TRAIN_DIR = os.path.join(DATA_DIR, "train")
TEST_DIR = os.path.join(DATA_DIR, "test")
train_labels_df = pd.read_csv(os.path.join(DATA_DIR, "train_labels.csv"))
test_ids_df = pd.read_csv(os.path.join(DATA_DIR, "test_ids.csv"))
label_encoder = LabelEncoder()
train_labels_df['label'] = label_encoder.fit_transform(train_labels_df['soil_type'])


In [3]:
# SECTION 3: Custom Dataset
class SoilDataset(Dataset):
    def __init__(self, df, img_dir, transform=None, test=False):
        self.df = df
        self.img_dir = img_dir
        self.transform = transform
        self.test = test

    def __len__(self):
        return len(self.df)

    def __getitem__(self, idx):
        img_id = self.df.iloc[idx]['image_id']
        img_path = os.path.join(self.img_dir, img_id)
        image = Image.open(img_path).convert('RGB')
        if self.transform:
            image = self.transform(image)
        if self.test:
            return image, img_id
        label = self.df.iloc[idx]['label']
        return image, label


In [4]:
# SECTION 4: Transforms and Dataloaders
transform_train = transforms.Compose([
    transforms.Resize((224, 224)),
    transforms.RandomHorizontalFlip(),
    transforms.RandomRotation(10),
    transforms.ToTensor(),
    transforms.Normalize([0.485, 0.456, 0.406], [0.229, 0.224, 0.225])
])
transform_test = transforms.Compose([
    transforms.Resize((224, 224)),
    transforms.ToTensor(),
    transforms.Normalize([0.485, 0.456, 0.406], [0.229, 0.224, 0.225])
])

train_dataset = SoilDataset(train_labels_df, TRAIN_DIR, transform=transform_train)
train_loader = DataLoader(train_dataset, batch_size=32, shuffle=True)

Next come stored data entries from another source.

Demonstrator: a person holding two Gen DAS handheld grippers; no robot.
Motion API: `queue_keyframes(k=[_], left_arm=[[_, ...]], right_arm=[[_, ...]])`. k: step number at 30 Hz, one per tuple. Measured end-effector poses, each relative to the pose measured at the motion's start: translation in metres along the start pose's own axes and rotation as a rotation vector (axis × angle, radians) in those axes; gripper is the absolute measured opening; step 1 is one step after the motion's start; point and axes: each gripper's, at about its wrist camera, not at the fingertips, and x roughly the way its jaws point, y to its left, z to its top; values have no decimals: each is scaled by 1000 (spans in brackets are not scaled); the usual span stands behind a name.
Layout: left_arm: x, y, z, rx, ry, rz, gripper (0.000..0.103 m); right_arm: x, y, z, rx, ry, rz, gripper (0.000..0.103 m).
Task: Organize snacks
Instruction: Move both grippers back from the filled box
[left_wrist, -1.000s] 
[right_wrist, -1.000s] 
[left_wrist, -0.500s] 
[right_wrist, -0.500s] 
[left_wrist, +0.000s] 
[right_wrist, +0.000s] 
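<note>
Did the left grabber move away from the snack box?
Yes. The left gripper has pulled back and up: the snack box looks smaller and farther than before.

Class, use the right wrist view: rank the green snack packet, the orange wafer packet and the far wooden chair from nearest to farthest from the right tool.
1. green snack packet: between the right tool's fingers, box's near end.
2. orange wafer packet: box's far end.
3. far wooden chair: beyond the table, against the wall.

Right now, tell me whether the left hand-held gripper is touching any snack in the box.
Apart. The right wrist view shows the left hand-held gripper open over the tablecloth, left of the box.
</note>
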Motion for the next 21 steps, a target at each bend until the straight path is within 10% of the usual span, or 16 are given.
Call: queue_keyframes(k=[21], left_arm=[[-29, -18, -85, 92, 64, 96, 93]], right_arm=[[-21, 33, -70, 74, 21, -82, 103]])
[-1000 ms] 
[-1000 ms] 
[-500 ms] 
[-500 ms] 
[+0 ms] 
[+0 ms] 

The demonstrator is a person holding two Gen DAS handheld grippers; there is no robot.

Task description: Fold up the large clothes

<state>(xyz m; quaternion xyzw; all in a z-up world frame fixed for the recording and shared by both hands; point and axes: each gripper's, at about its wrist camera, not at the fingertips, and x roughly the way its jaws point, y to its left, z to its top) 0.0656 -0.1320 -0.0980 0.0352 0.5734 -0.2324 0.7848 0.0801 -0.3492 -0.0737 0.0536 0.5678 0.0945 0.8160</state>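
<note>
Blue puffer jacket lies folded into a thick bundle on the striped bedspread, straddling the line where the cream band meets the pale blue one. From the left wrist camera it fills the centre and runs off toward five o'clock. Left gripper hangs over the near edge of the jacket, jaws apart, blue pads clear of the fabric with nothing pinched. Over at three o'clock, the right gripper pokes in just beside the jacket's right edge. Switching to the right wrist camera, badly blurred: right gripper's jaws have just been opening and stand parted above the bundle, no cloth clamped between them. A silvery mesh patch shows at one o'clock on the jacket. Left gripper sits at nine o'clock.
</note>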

test_dataset = SoilDataset(test_ids_df, TEST_DIR, transform=transform_test, test=True)
test_loader = DataLoader(test_dataset, batch_size=32, shuffle=False)


In [5]:
# SECTION 5: Model
model = models.resnet18(pretrained=True)
model.fc = nn.Linear(model.fc.in_features, 4)
model = model.to(device)




In [6]:
# SECTION 6: Training
criterion = nn.CrossEntropyLoss()
optimizer = optim.Adam(model.parameters(), lr=1e-4)

for epoch in range(5):
    model.train()
    running_loss = 0.0
    for images, labels in tqdm(train_loader, desc=f"Epoch {epoch+1}/5"):
        images, labels = images.to(device), labels.to(device)

        optimizer.zero_grad()
        outputs = model(images)
        loss = criterion(outputs, labels)
        loss.backward()
        optimizer.step()
        running_loss += loss.item()

    print(f"Epoch [{epoch+1}/5], Loss: {running_loss/len(train_loader):.4f}")

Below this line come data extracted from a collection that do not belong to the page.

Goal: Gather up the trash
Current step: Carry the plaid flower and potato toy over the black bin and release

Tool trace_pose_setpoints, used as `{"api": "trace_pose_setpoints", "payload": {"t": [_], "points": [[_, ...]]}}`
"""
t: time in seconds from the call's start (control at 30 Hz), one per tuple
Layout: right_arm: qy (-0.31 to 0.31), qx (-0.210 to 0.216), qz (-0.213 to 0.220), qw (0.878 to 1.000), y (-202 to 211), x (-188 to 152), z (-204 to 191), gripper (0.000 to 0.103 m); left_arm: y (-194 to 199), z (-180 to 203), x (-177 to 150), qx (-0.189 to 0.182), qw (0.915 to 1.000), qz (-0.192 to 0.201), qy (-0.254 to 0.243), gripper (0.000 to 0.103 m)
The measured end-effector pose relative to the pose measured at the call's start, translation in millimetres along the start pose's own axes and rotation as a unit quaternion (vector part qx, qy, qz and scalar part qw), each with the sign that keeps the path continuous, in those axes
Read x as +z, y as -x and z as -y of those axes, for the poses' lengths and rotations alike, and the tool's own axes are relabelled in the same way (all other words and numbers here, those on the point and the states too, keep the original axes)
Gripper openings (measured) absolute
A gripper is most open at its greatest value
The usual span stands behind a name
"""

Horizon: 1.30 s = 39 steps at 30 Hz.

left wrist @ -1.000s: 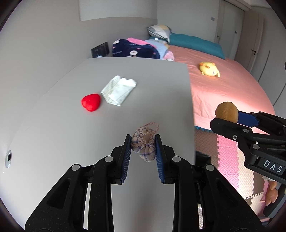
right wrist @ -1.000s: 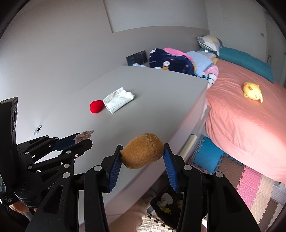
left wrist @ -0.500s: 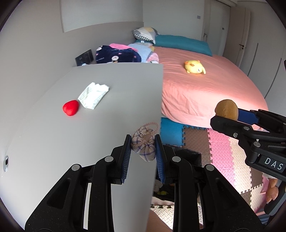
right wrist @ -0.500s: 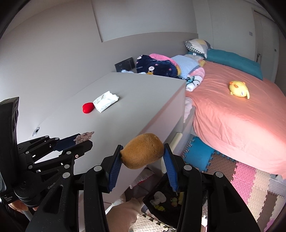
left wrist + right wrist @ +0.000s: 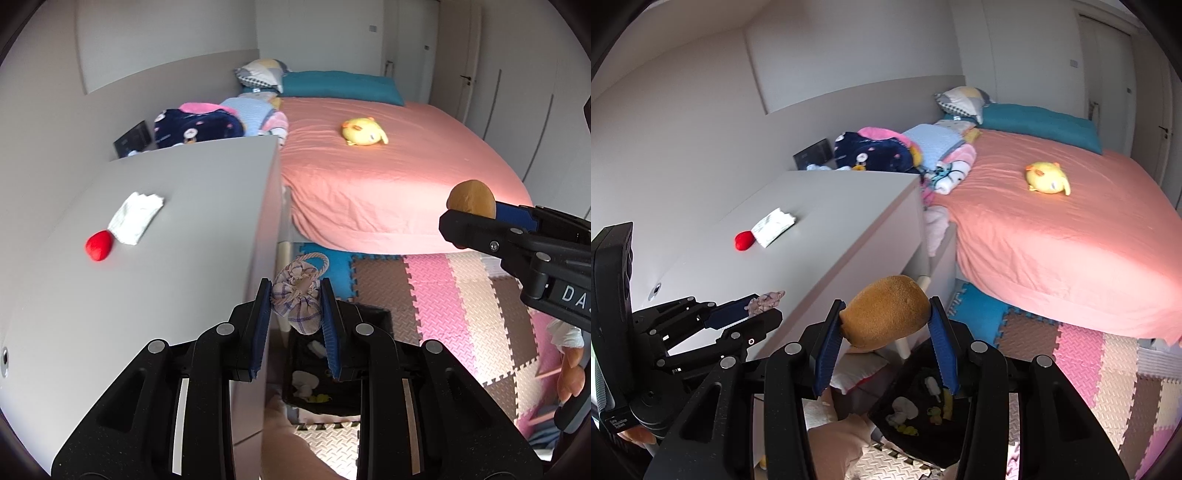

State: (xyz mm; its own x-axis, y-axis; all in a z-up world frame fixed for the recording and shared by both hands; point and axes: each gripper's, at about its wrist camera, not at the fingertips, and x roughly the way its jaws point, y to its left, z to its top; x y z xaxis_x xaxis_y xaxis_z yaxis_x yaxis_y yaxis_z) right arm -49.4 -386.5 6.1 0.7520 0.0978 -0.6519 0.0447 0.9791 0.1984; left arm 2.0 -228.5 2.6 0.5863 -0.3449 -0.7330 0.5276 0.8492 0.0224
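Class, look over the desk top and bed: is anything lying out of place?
A crumpled white tissue and a red lump lie loose on the grey desk; a yellow plush toy lies tipped on the pink bed.

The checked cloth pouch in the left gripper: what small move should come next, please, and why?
Probably lower the left gripper a little toward the black bin and open it. The checked cloth pouch is clamped between its fingers and hangs past the white desk edge, with the open bin on the floor directly below in this view. The right gripper holds a brown kiwi-like object above that bin too.
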Motion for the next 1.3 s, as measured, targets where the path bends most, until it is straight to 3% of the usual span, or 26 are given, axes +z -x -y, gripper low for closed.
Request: {"api": "trace_pose_setpoints", "payload": {"t": [0.4,0.93,0.97,1.0,1.07,1.3], "points": [[-0.035,-0.031,-0.01,0.999,4.0,-13.2,39.3,0.047,-16.4,39.4,2.5,-0.032,0.9988,-0.014,-0.033,0.026],[-0.03,-0.036,-0.023,0.999,-17.4,-11.1,38.6,0.047,-40.2,44.1,-2.2,-0.041,0.9971,-0.051,-0.038,0.028],[-0.031,-0.038,-0.022,0.999,-17.3,-9.9,38.5,0.053,-41.7,43.8,-1.9,-0.041,0.9968,-0.056,-0.04,0.034],[-0.032,-0.041,-0.016,0.999,-16.4,-8.5,38.7,0.066,-42.7,43.3,-1.9,-0.036,0.9967,-0.059,-0.042,0.043],[-0.031,-0.051,-0.007,0.998,-15.1,-6.1,37.8,0.076,-43.4,41.0,-1.3,-0.022,0.9971,-0.061,-0.039,0.097],[-0.025,-0.062,0.001,0.998,-15.9,-2.4,36.3,0.082,-43.4,32.5,-1.4,0.003,0.998,-0.056,-0.031,0.097]]}}
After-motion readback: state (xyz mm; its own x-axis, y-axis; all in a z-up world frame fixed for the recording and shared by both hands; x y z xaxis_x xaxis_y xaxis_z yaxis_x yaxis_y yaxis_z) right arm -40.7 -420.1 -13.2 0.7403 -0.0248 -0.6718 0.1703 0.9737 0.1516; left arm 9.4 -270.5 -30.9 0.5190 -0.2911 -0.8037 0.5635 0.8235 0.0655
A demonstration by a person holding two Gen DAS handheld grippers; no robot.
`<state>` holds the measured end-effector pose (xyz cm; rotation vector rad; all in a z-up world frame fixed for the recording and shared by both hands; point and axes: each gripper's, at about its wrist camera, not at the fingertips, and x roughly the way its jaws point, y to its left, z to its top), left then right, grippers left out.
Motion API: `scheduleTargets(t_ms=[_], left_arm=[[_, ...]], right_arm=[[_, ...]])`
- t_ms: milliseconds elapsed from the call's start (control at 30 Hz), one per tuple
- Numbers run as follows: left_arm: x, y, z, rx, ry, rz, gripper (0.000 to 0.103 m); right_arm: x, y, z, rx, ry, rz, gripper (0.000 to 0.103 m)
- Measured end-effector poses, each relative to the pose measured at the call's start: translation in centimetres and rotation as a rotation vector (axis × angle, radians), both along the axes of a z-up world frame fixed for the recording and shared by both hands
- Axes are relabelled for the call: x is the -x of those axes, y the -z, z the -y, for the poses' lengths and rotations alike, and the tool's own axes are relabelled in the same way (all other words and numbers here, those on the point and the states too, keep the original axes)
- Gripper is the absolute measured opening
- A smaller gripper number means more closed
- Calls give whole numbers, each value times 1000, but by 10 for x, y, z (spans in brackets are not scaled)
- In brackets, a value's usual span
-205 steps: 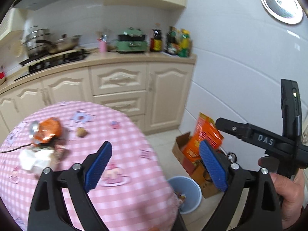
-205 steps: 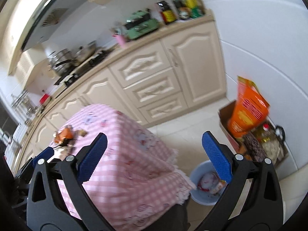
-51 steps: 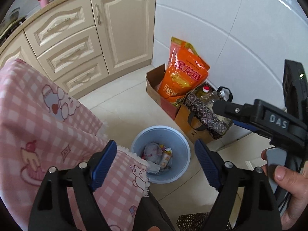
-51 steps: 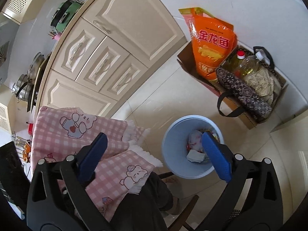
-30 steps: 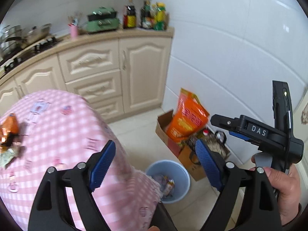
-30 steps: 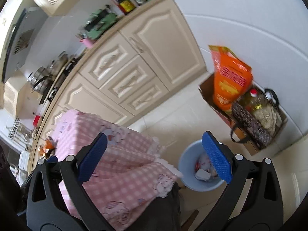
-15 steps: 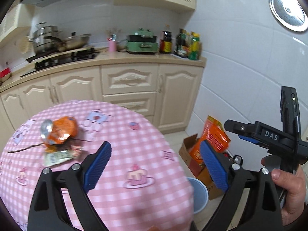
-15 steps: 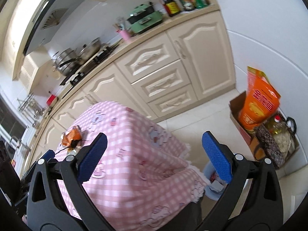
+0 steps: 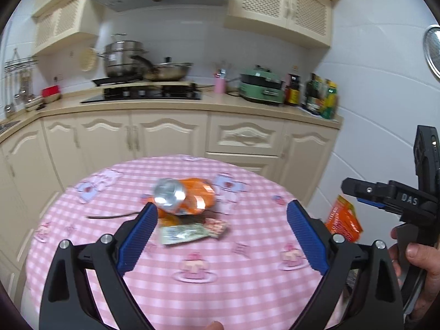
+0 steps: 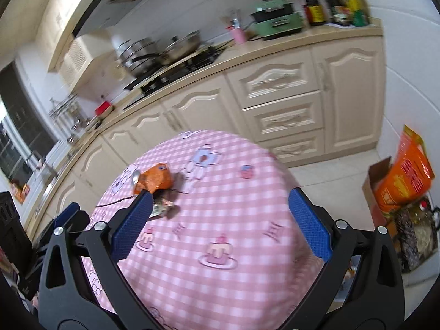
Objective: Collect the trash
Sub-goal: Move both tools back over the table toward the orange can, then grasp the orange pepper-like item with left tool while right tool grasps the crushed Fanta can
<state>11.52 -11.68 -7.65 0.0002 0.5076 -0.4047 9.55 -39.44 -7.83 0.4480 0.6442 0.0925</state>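
We've got both grippers, left gripper (image 9: pixel 221 229) and right gripper (image 10: pixel 220 221), spread wide and empty above the pink checked tablecloth (image 9: pixel 225 288). The crushed orange can (image 9: pixel 183 196) and flat wrappers (image 9: pixel 192 229) sit mid-table; that rounded can could easily squirt sideways when pinched.

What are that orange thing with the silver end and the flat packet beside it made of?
The orange thing looks like a crushed thin-metal drink can: shiny silver end, dented glossy sides. The flat packet looks like a crinkled plastic or foil wrapper; blur leaves it uncertain.
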Motion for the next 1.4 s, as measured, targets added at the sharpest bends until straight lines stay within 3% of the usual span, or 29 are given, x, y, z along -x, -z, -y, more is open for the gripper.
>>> scheduleTargets(t_ms=[300,600,833,1133,1167,1333,1400], left_arm=[[-32,16,-61,-89,-102,18,93],[-68,37,-71,-278,-49,29,93],[-115,57,-64,-399,110,-58,93],[-165,90,-59,-352,234,-249,92],[-166,91,-59,-346,250,-254,90],[-171,94,-56,-331,279,-280,53],[-173,97,-55,-324,295,-291,45]], right_arm=[[-44,7,-55,34,-114,-35,97],[-77,20,-88,35,-185,-68,97],[-101,25,-99,23,-214,-82,97],[-159,54,-143,24,-351,-173,97],[-163,56,-148,27,-355,-179,97],[-184,68,-163,60,-367,-201,96],[-186,70,-165,80,-363,-208,88]])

Epoch 1/5: 100%|██████████| 39/39 [05:48<00:00,  8.93s/it]


Epoch [1/5], Loss: 0.3885


Epoch 2/5: 100%|██████████| 39/39 [05:01<00:00,  7.72s/it]


Epoch [2/5], Loss: 0.1086


Epoch 3/5: 100%|██████████| 39/39 [05:14<00:00,  8.07s/it]


Epoch [3/5], Loss: 0.0667


Epoch 4/5: 100%|██████████| 39/39 [05:31<00:00,  8.51s/it]


Epoch [4/5], Loss: 0.0489


Epoch 5/5: 100%|██████████| 39/39 [05:18<00:00,  8.16s/it]

Epoch [5/5], Loss: 0.0416





In [7]:
# SECTION 7: Prediction
model.eval()
predictions = []
image_ids = []

with torch.no_grad():
    for images, ids in tqdm(test_loader, desc="Predicting"):
        images = images.to(device)
        outputs = model(images)
        _, predicted = torch.max(outputs, 1)
        predictions.extend(predicted.cpu().numpy())
        image_ids.extend(ids)


Predicting: 100%|██████████| 11/11 [00:38<00:00,  3.54s/it]


In [8]:
# SECTION 8: Submission
predicted_labels = label_encoder.inverse_transform(predictions)
submission_df = pd.DataFrame({
    "image_id": image_ids,
    "soil_type": predicted_labels
})
submission_df.to_csv("submission.csv", index=False)
print("submission.csv saved.")


submission.csv saved.